- [What you should do] Each line of the material below should be retyped precisely as it appears.

- [Provided material]
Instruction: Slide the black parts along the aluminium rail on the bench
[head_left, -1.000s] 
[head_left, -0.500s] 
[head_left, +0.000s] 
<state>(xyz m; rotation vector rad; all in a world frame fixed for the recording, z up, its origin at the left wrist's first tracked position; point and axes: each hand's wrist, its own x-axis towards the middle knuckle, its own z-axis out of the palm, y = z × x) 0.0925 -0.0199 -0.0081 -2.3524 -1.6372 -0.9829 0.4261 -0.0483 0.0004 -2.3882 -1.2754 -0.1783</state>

- [Expected output]
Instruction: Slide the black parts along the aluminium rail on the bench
[head_left, -1.000s] 
[head_left, -0.500s] 
[head_left, +0.000s] 
<state>(xyz m; rotation vector rad; all in a world frame fixed for the recording, z up, its origin at the left wrist's first tracked position; point and axes: each hand's wrist, its own x-axis towards the middle knuckle, its own z-axis out of the palm, y = z × x) 0.0925 -0.0199 -0.0081 -2.3524 -1.6372 -0.9829 0.4261 -0.0483 0.0004 -2.3882 -1.2754 -0.1783</state>

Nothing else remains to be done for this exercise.